Le problème est que ces « petits mensonges » ont des prolongements en France et en Europe. À Paris, on a vu des femmes islamistes manifester avec l’étoile jaune au côté gauche de leur vêtement. Et au centre de l’étoile jaune, il y avait écrit « muslim ». Quand les islamistes se font passer pour des Juifs, cela signifie qu’ils accusent les Français non-musulmans de vouloir les exterminer. Et si les islamistes se persuadent que vous voulez les exterminer, alors ils s’arrogent le droit moral de passer à l’attaque pour se « défendre ». Islamistes, Palestiniens… n’attaquent jamais, ils se « défendent ». Et les médias qui les victimisent leur en donnent confirmation.
L’amplification de ce discours victimaire change-t-il la donne dans les réactions à ce premier conflit d’importance depuis quelques années en Israël ?
La victimisation est au fondement des conflits asymétriques d’aujourd’hui. Le Hamas ne fait pas le poids au plan militaire face à Israël, mais sa faiblesse (relative) contribue à lui valoir la sympathie des médias et de la gauche islamisée en Europe et aux États-Unis. À cela s’ajoute la racialisation du rapport social en Occident. L’antiracisme dominant empêche de comprendre que les bourreaux d’aujourd’hui sont parfois basanés et souvent musulmans !
Dix Petits Mensonges est une généalogie du passé proche. J’ai voulu montrer que l’antisionisme qui a pour fonction de délégitimer la présence juive en Palestine a été la matrice de l’antiracisme qui stigmatise les conservateurs, les libres penseurs de droite et de gauche, les critiques de l’immigration, les classes populaires blanches… Tous sont campés en colonisateurs et en racistes. L’antiracisme légitime le déboulonnage des statues érigées par les « racistes », réécrit les épisodes jugés « racistes » du passé historique européen et met au rancart une partie de leur littérature. L’antiracisme actuel a pour but de faire du « raciste » un étranger dans son propre pays. Cela a été ma grande découverte : la délégitimation du Juif en Israël entre en résonance avec la délégitimation du Français de souche.
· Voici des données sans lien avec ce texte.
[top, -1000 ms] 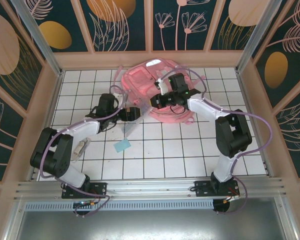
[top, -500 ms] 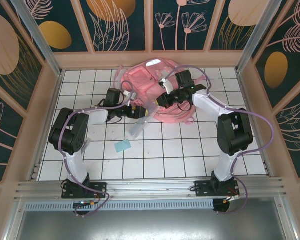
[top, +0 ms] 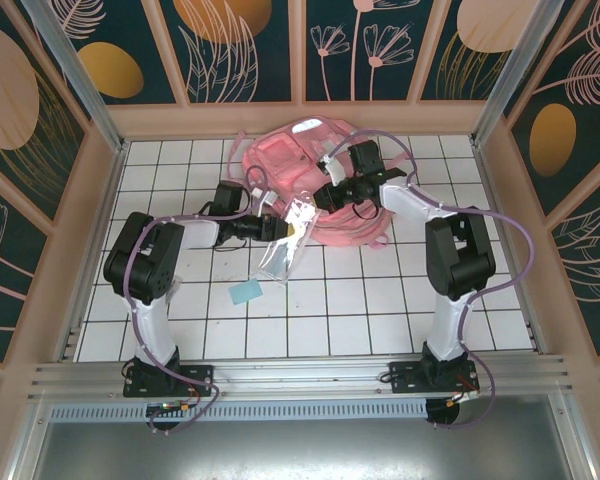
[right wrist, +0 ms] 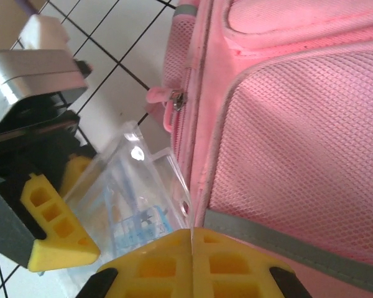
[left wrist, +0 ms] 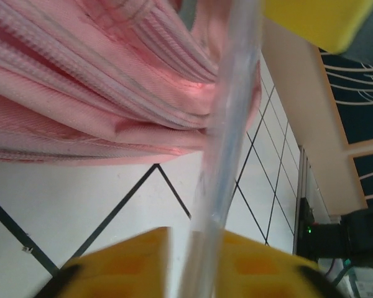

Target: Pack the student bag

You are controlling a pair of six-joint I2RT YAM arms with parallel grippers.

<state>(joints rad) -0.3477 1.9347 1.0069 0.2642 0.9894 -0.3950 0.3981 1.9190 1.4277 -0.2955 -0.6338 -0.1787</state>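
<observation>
Lying toward 12 o'clock on the tiled table [top: 380,300], the student bag [top: 290,160] is resting flat. The left gripper [top: 277,228] is sitting at the bag's 7 o'clock edge, its yellow fingers clamping a clear pouch [top: 280,255] that is hanging toward 6 o'clock and touching the pink fabric. The right gripper [top: 325,197], reaching in from 3 o'clock, is closing tight near the bag's middle and appears to be pinching a trimmed edge there. A small blue card [top: 245,292] is lying at 7 o'clock of the pouch.
</observation>
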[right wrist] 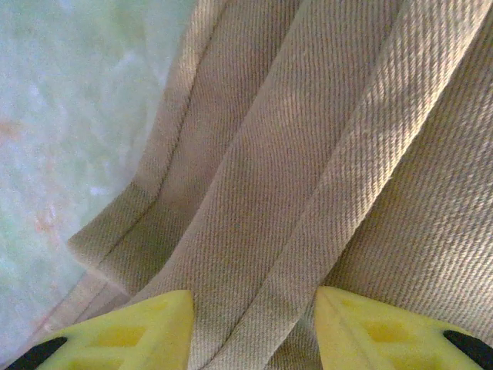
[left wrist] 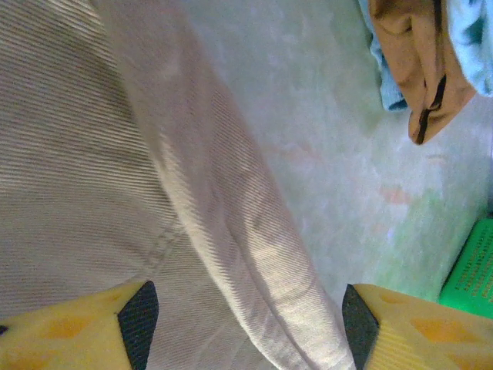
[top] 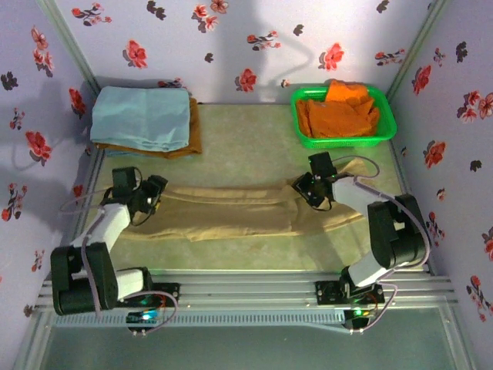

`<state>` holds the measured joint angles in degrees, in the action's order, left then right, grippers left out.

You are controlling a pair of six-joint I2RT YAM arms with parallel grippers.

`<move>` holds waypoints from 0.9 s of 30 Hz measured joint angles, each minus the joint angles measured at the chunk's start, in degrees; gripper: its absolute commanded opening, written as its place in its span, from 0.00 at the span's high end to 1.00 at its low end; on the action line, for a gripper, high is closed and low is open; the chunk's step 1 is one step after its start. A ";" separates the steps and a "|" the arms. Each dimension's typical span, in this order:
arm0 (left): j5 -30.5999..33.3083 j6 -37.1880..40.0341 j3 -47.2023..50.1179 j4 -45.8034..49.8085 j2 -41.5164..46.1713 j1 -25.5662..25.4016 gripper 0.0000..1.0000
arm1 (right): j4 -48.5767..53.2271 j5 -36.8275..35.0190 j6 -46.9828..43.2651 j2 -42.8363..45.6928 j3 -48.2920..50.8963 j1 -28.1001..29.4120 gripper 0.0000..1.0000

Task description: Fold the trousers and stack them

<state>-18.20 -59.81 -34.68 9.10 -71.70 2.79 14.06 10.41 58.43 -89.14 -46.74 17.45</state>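
My left gripper (left wrist: 246, 327) has its jaws wide apart, the black pads (left wrist: 139, 316) straddling a long rounded fold of the trousers (top: 231, 210) without pinching it. On the right gripper (right wrist: 254, 331) the yellow fingers (right wrist: 131, 331) stand closer together with ridged cloth lying between them; I cannot tell whether they actually bite it. From the overhead camera I see the tan trousers stretched left to right across the middle of the table (top: 246, 131), folded lengthwise into a narrow band. The left gripper is at one end and the right gripper near the other, where some cloth trails past it toward the right wall. Well behind the left end, a folded light blue cloth (top: 142, 116) sits on an orange-brown garment (top: 196, 131). At the back right, a green basket (top: 347, 141) holds orange garments (top: 343, 108).
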 measured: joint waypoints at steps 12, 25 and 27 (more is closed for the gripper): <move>-1.16 -1.51 -1.84 -7.82 -9.35 -3.04 0.47 | -4.13 2.82 3.87 -0.04 2.47 -0.33 0.58; -1.31 -2.54 1.60 -10.73 -8.98 -3.69 0.98 | -6.88 3.58 6.78 -1.01 2.84 -0.33 0.97; -1.31 -2.51 1.60 -11.13 -8.98 -3.72 1.00 | -6.84 3.56 6.69 -0.98 2.84 -0.33 1.00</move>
<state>-19.51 -62.33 -33.08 -2.02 -80.68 -0.93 7.22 13.98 65.12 -90.13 -43.90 17.12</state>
Des citoyens nés en France de deux parents eux-mêmes nés en France, peuvent, par le jeu de l’antiracisme, être transformés en étrangers dans leur propre pays. L’antiracisme transforme les « de souche » en nouveaux Juifs ! C’est l’ère du Tous Juifs ! Ce système de dingue va-t-il perdurer ? Il durera tant que la gauche n’en sera pas elle-même victime. Elle a commencé d’en souffrir, mais elle ne veut pas encore le savoir.